Your assignment:
Leave the pictures out and restate every line below exactly.

Supplied information:
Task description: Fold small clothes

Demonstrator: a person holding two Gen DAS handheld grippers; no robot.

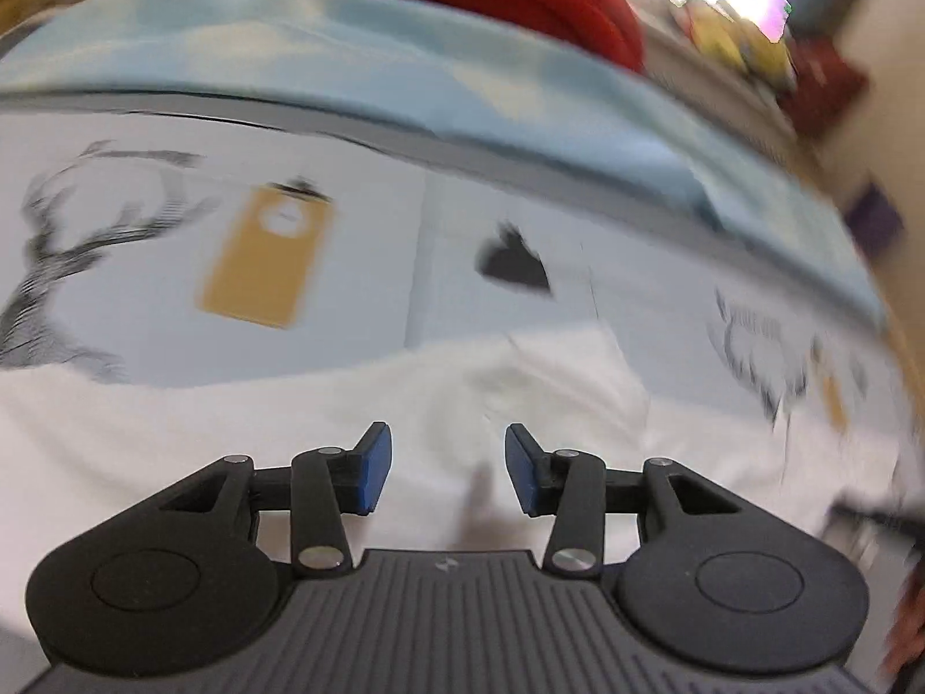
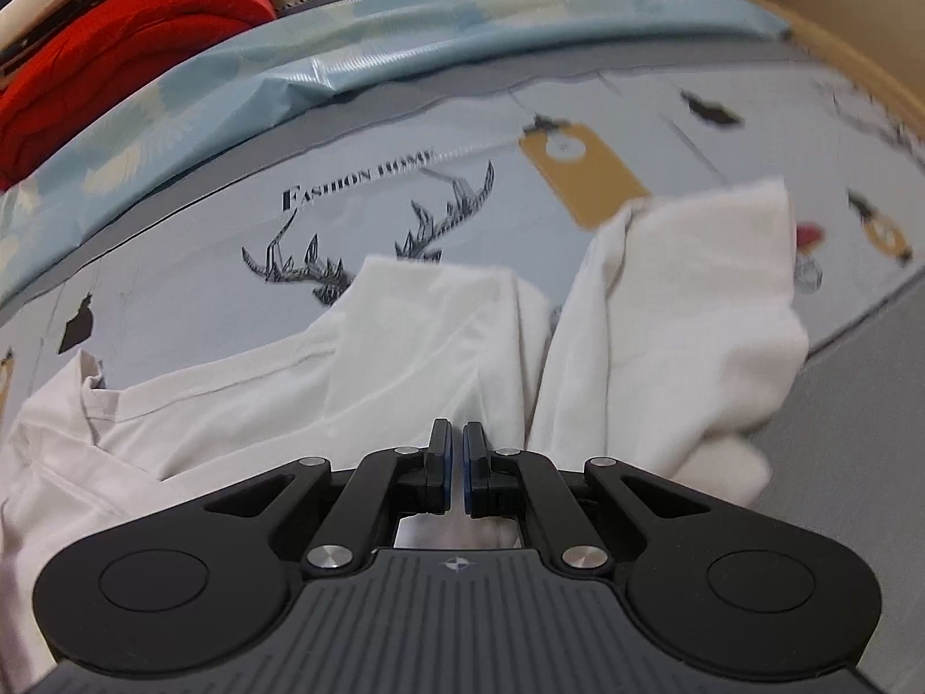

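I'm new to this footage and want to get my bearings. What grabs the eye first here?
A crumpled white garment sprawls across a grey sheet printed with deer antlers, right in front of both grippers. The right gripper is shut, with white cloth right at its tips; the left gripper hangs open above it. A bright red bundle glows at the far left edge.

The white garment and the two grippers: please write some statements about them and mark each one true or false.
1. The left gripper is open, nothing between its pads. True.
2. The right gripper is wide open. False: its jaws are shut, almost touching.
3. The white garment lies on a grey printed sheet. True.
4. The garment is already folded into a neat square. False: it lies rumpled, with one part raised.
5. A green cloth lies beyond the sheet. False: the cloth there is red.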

Task answer:
Task description: Fold small clothes

Demonstrator: a person holding two Gen DAS handheld grippers; no robot.


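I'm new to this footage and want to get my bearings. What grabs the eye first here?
A crumpled white garment sprawls across a grey sheet printed with deer antlers, right in front of both grippers. The right gripper is shut, with white cloth right at its tips; the left gripper hangs open above it. A bright red bundle glows at the far left edge.

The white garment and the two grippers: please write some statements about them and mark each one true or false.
1. The left gripper is open, nothing between its pads. True.
2. The right gripper is wide open. False: its jaws are shut, almost touching.
3. The white garment lies on a grey printed sheet. True.
4. The garment is already folded into a neat square. False: it lies rumpled, with one part raised.
5. A green cloth lies beyond the sheet. False: the cloth there is red.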

No additional output will be produced.